Foundry United Methodist Church

Rev. DeeAnne Lowman, Associate Pastor

 

 

 

Steps of Discipleship: Serve (Equipped for Generous Loving)

Sunday, October 1, 2006

 

 

Acts 2: 41-47
Ephesians 4: 4-7, 11-13

 



 

 

We have been discovering the foundations for an Acts 2 church.  Three of these – learning, fellowship and worship are inwardly focused. We do these things for the sake of our own souls and spiritual wellbeing. They can help equip us for two practices that are outwardly focused – mission and evangelism – which we do primarily for the sake of others.

 

I say “primarily” because I know that I have gained something from the experiences of mission and service in my life.
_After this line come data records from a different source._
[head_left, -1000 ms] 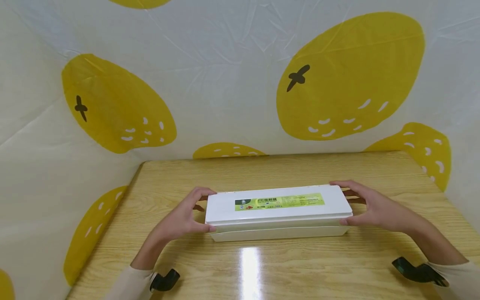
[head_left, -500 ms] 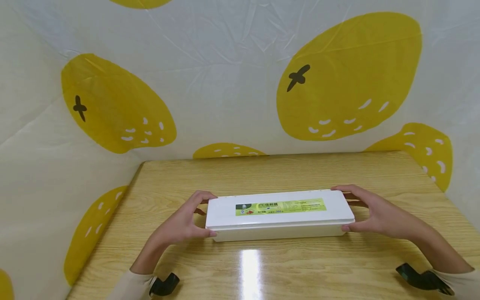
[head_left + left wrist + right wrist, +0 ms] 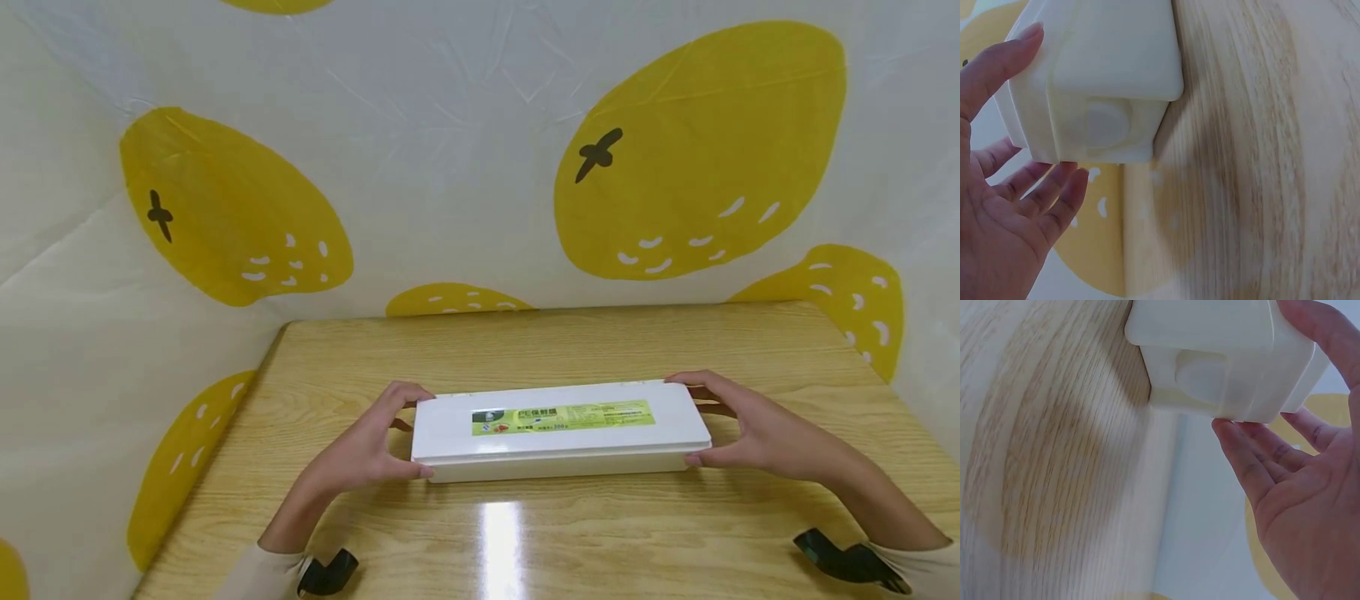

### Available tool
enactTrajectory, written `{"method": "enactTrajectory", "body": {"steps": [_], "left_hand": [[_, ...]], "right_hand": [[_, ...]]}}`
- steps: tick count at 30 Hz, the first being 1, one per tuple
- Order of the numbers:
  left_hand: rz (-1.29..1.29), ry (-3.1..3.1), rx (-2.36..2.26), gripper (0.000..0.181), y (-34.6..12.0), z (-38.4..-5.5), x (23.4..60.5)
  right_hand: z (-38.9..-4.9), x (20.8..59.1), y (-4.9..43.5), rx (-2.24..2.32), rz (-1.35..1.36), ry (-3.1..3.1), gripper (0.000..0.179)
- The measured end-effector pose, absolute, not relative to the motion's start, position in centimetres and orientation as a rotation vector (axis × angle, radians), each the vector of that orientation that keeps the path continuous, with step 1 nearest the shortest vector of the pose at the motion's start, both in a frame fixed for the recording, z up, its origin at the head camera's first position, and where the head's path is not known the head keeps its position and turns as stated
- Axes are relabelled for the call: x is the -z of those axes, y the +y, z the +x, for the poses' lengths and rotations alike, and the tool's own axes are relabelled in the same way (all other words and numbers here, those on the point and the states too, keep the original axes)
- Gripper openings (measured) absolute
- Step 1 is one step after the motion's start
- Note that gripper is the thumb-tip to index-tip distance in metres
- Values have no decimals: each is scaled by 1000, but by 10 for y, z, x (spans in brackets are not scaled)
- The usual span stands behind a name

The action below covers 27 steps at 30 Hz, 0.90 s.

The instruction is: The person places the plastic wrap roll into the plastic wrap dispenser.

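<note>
A long white cling film box (image 3: 442,429) lies across the wooden table, its lid down over the base. On top is a green and yellow label (image 3: 562,417) with printed characters. My left hand (image 3: 363,446) grips the left end, thumb on the front side and fingers at the back. At the opposite end, my right hand (image 3: 757,435) holds on the same way. Both wrist views show the pale box end from close up, with a round disc (image 3: 1107,124) set into it. Part of the fingers is hidden behind the box in the head view.
The wood-grain tabletop (image 3: 570,533) reflects a bright strip of light in front of the box. Behind and to the sides hangs a white sheet (image 3: 450,167) with large yellow fruit prints. Black straps (image 3: 330,573) sit at both wrists.
A second ago a gap showed between the lid and the base along the front. Both hands have moved down with the lid, and that gap has closed. Over the last half second little differs.
</note>
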<state>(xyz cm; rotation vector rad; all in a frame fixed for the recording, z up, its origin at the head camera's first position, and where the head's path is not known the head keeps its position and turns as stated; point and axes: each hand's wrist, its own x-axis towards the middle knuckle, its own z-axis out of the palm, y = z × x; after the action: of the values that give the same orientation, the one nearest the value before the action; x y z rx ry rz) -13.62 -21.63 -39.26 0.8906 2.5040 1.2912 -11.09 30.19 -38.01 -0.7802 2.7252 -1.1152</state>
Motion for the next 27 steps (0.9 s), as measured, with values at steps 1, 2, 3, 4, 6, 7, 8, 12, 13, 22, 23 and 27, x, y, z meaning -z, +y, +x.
{"method": "enactTrajectory", "body": {"steps": [1,2,3,4,6,7,8,12,13,22,23,27], "left_hand": [[893,2502,-1291,87,-216,-136,393],[902,2501,-1288,87,-215,-136,394],[906,2498,-1285,87,-215,-136,394],[910,2497,-1282,87,-214,-135,394],[910,2492,-1277,87,-213,-135,395],[909,2491,-1274,87,-213,-135,395],[902,2489,-1274,87,-213,-135,395],[893,2477,-1287,87,-212,-134,395],[887,2473,-1290,87,-211,-134,396],[819,2461,-1308,86,-209,-137,395],[821,2458,-1310,86,-210,-138,395],[814,2454,-1297,86,-210,-140,397]], "right_hand": [[-111,380,302,1118,-791,2726,81],[-111,380,302,1123,-806,2725,82],[-111,381,302,1131,-819,2718,82],[-111,381,302,1136,-836,2715,82],[-111,381,302,1139,-857,2712,82],[-111,382,302,1138,-861,2711,82],[-111,382,302,1134,-865,2712,82],[-110,385,302,1121,-854,2720,82],[-110,385,302,1122,-847,2721,81],[-112,387,301,1188,-808,2674,79],[-112,387,301,1202,-808,2665,79],[-117,391,304,1251,-864,2637,81]]}}
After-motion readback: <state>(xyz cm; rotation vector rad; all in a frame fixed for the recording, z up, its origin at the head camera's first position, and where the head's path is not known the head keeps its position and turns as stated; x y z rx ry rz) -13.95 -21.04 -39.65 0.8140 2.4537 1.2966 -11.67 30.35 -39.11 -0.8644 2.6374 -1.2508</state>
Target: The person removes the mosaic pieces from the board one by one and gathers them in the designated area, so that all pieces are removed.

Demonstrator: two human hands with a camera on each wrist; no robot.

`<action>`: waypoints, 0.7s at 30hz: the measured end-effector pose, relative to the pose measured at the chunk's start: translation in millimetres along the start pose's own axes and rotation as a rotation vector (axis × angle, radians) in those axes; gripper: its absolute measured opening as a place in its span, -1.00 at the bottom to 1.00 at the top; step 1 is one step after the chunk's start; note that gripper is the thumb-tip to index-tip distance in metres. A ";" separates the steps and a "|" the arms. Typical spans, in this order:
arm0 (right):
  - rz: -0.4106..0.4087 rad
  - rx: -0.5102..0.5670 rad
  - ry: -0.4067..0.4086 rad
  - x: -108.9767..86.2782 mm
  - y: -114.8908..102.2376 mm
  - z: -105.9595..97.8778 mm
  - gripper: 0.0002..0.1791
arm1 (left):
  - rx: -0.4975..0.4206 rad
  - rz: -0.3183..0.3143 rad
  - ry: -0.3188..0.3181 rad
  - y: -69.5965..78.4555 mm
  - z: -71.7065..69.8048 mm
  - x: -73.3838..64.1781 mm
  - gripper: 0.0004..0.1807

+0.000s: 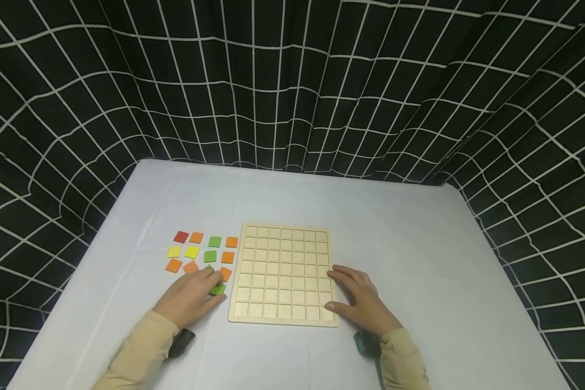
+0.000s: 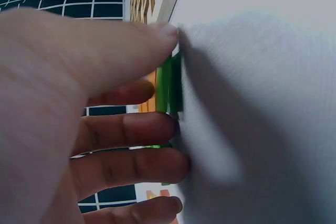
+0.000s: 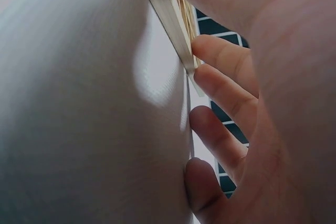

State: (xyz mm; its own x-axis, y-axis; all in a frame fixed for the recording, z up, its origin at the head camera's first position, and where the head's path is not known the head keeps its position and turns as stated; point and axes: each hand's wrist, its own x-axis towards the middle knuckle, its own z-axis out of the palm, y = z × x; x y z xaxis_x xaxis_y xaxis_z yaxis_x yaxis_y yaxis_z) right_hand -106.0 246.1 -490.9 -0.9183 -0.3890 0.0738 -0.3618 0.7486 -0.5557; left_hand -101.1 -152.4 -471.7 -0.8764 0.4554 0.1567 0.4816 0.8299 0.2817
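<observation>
A light wooden board point(image 1: 285, 275) with a grid of square recesses lies flat on the table. Left of it, my left hand point(image 1: 190, 295) hovers low over a green tile point(image 1: 218, 290), thumb and fingertips to either side of it. From the left wrist, that green tile point(image 2: 164, 85) shows between the thumb point(image 2: 126, 45) and the fingers, near the tabletop. My right hand point(image 1: 363, 298) rests at the board's right edge, its thumb and index fingertip on the rim. In the right wrist view, the other fingers spread loosely beside the board's side point(image 3: 170, 30).
Loose square tiles lie in rough rows left of the board: a red tile point(image 1: 181, 236), two yellow ones, several orange and green. The white tablecloth point(image 1: 395, 227) covers the table. Black curtains point(image 1: 292, 81) with a white grid surround it.
</observation>
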 end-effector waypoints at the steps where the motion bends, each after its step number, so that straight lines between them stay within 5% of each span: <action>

If you ask most people who have been a part of a mission trip or a service project, they will tell you that they “got more out of it than they gave.”  When I hear the stories of the youth and adults of our congregation upon their return from an ASP or VIM trip, and they tell us that they learned a lot, and got “so much out of it”.  This has almost always been my experience as well.  When I was 16, I went to work in a soup kitchen in the East End of London for the summer. While there, I received an unwelcome and unwarranted affirmation of a call into ministry (which I promptly ignored for many more years). But it was for me beginning of a life of exploration:  why did this matter – doing things for other people?  What about the opportunity to do for others has affected my own soul?  What changes did I make in my life as a result of performing acts of service?  How could I serve, and why?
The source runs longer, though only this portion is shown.